In state-dependent encodings such as ISO/IEC
    2022-JP, s may point to the special sequence of bytes
    to change the shift-state. Because such sequence bytes do not correspond to
    any individual wide character,
    mbtowc()
    treats them as if they were part of the subsequent multibyte character.

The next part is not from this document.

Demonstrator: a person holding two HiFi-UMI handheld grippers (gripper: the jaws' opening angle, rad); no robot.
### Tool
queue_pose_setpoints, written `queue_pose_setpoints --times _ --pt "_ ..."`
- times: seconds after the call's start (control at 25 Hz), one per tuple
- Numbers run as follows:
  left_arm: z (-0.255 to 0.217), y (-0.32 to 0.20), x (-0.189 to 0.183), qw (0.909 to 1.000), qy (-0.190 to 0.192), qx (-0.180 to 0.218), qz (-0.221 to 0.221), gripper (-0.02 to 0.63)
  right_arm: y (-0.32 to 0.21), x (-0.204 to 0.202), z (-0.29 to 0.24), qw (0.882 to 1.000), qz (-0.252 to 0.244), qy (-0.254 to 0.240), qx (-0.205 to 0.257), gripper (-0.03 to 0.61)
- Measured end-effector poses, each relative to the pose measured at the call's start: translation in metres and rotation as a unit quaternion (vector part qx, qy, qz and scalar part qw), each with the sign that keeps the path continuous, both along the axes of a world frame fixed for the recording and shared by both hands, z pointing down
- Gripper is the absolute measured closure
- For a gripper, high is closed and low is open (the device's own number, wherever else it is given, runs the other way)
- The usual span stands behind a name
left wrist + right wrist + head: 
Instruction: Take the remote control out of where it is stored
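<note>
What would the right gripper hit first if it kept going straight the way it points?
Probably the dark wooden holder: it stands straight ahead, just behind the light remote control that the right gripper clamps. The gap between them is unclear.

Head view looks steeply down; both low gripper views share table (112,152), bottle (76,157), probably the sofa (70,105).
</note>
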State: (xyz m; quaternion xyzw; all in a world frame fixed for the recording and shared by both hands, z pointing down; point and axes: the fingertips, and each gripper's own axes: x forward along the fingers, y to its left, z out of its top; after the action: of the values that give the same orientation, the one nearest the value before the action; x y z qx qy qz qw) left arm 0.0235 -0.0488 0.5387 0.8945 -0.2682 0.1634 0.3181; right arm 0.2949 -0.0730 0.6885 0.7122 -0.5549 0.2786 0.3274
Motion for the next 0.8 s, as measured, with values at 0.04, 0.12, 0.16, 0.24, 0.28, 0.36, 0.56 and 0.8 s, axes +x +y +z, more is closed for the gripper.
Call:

The following special cases apply to the arguments:
- s == NULL
- mbtowc() initializes its own internal state to the initial state, and determines whether the current encoding is state-dependent.- mbtowc() returns 0 if the encoding is state-independent, otherwise non-zero. pwc is ignored.
- pwc == NULL
- mbtowc() behaves just as if pwc was not- NULL, including modifications to internal state, except that the result of the conversion is discarded. This can be used to determine the size of the wide character representation of a multibyte string. Another use case is a check for illegal or incomplete multibyte sequences.
- n == 0
- In this case, the first n bytes of the array pointed
      to by s never form a complete character and
      mbtowc() always fails.
RETURN VALUES
Normally, mbtowc() returns:
- 0
- s points to a null byte (‘\0’).
- positive
- Number of bytes for the valid multibyte character pointed to by
      s. There are no cases where the value returned is
      greater than the value of the MB_CUR_MAXmacro.
- -1
- s points to an invalid or an incomplete multibyte character. errno is set to indicate the error.
When s is NULL,
    mbtowc() returns:
- 0
- The current encoding is state-independent.
- non-zero
- The current encoding is state-dependent.
EXAMPLES
The following program parses a UTF-8 string and reports encoding errors:
#include <limits.h>
#include <locale.h>
#include <stdio.h>
#include <stdlib.h>
int
main(void)
{
	char	 s[LINE_MAX];
	wchar_t	 wc;
	int	 i, len;
	setlocale(LC_CTYPE, "C.UTF-8");
	if (fgets(s, sizeof(s), stdin) == NULL)
		*s = '\0';
	for (i = 0, len = 1; len != 0; i += len) {
		switch (len = mbtowc(&wc, s + i, MB_CUR_MAX)) {
		case 0:
			printf("byte %d end of string 0x00\n", i);
			break;
		case -1:
			printf("byte %d invalid 0x%0.2hhx\n", i, s[i]);
			len = 1;
			break;
		default:
			printf("byte %d U+%0.4X %lc\n", i, wc, wc);
			break;
		}
	}
	return 0;
}
Recovering from encoding errors and continuing to parse the rest of the string as shown above is only possible for state-independent character encodings. For full generality, the error handling can be modified to reset the internal state. In that case, the rest of the string has to be skipped if the encoding is state-dependent:
		case -1:
			printf("byte %d invalid 0x%0.2hhx\n", i, s[i]);
			len = !mbtowc(NULL, NULL, MB_CUR_MAX);
			break;
ERRORS
mbtowc() will set
    errno in the following cases:
- [EILSEQ]
- s points to an invalid or incomplete multibyte character.
SEE ALSO
STANDARDS
The mbtowc() function conforms to
    ANSI X3.159-1989 (“ANSI C89”).
    The restrict qualifier is added at ISO/IEC 9899:1999
    (“ISO C99”). Setting errno
    is an IEEE Std 1003.1-2008 (“POSIX.1”)
    extension.
CAVEATS
On error, callers of mbtowc() cannot tell
    whether the multibyte character was invalid or incomplete. To treat
    incomplete data differently from invalid data the
    mbrtowc(3) function can be used instead.